Further, when the impact of a realistic sanitizing treatment (equal sanitizer concentration and washing time) was assessed, we found that the same sanitizing treatment would achieve a different log reduction, which is dependent upon the type of produce (Fig. 2 to 5). The fact that sanitizing treatments applied to leafy greens seemed to result in lower log reductions than for other types of produce (for instance, carrot, tomato, and cantaloupe) might be related to the physicochemical nature of leafy green surfaces (71). Besides, when leafy vegetables are diced, chopped, or shredded, plant tissue damage takes place, which may result in their increased attachment (72, 73) and even growth in vegetable tissues (74). Another possible reason for the differences obtained between the inactivation of pathogens during washing of leafy greens and other produce, such as carrot, tomato, and cantaloupe, could be related to the different mechanics during washing (brushing can be applied) or even the physicochemical nature of plant surfaces (71, 75, 76).

Meta-analysis models by pathogen.

Data partitioned by pathogen were used to make comparisons among the bactericidal efficacy of sanitizers (Tables 3 to 5). It should be highlighted that sanitizers listed in these tables are not the same for the three pathogens considering these data were not available. Thus, because of data sparseness, we fitted the model to data available. The fact that more sanitizing treatment data (n = 15) on the inactivation of E. coli O157:H7 during fresh-produce washing were available, followed by their effects on Salmonella (n = 12) and L. monocytogenes (n = 8), can reflect the relative concern of commodity-pathogen combinations. It is noteworthy that E. coli O157:H7 and Salmonella are the pathogens most frequently associated with foodborne disease outbreaks linked to fresh produce (3, 5, 6, 68). Therefore, one would expect to find more sanitizer options to be applied during washing aiming to ensure effective disinfection of fresh produce and safeguard public health.

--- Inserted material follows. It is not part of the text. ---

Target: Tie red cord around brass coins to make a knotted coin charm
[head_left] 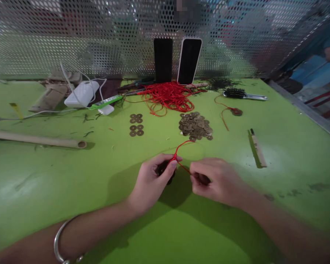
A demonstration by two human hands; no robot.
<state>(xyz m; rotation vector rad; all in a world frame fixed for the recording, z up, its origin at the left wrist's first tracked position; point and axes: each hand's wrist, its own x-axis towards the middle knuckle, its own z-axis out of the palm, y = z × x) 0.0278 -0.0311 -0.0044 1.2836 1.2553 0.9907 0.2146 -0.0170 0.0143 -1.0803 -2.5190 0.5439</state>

From Tables 3 to 5, it can be seen that weak organic acids, such as CA, AA, and LA, presented the lowest effect on microbial log reduction. The antimicrobial efficiency of weak organic acids is highly dependent on the pH of the final solution applied for fresh produce disinfection, as pH affects the concentration of undissociated acid formed (77, 78). Moreover, it is known that the antimicrobial activity of organic acids is highly dependent on the type of acid (77, 79). This limitation, plus the fact that depending on the organic acid, there might be impact on food taste and flavor and that high biochemical oxygen demand (BOD) and chemical oxygen demand (COD) values may be found in wastewater, will certainly limit their application in washing water of fresh produce industry (78).

SH was another class of sanitizers that appeared among those compounds with the lowest effects on microbial log reduction (Tables 4 and 5). SH is a highly used chemical principle for sanitization of fresh produce, given its high cost benefit (14, 15), despite the fact that SH solutions are highly affected by the organic matter concentration and pH of the washing water (14, 15, 78). Another weakness of SH application as a sanitizer for fresh produce is the concern with the formation of compounds with potentially carcinogenic or mutagenic effects, such as chloramines and trihalomethanes (14, 80, 81). Because of these risks, the use of SH for fresh-produce sanitation has been prohibited in some parts of the world, such as Europe (15, 77, 78). From the data presented in Tables 3 to 5, it becomes clear that SH presented a higher effect on microbial log reductions only for E. coli O157:H7 (Table 3). Nonetheless, this should be carefully interpreted, as the mean effects of all sanitizers tested against E. coli O157:H7 were lower than those found for Salmonella and L. monocytogenes (Tables 4 and 5). This may reinforce the hypothesis that E. coli O157:H7 presents an intrinsic higher resistance to sanitizing agents commonly used for fresh-produce sanitation.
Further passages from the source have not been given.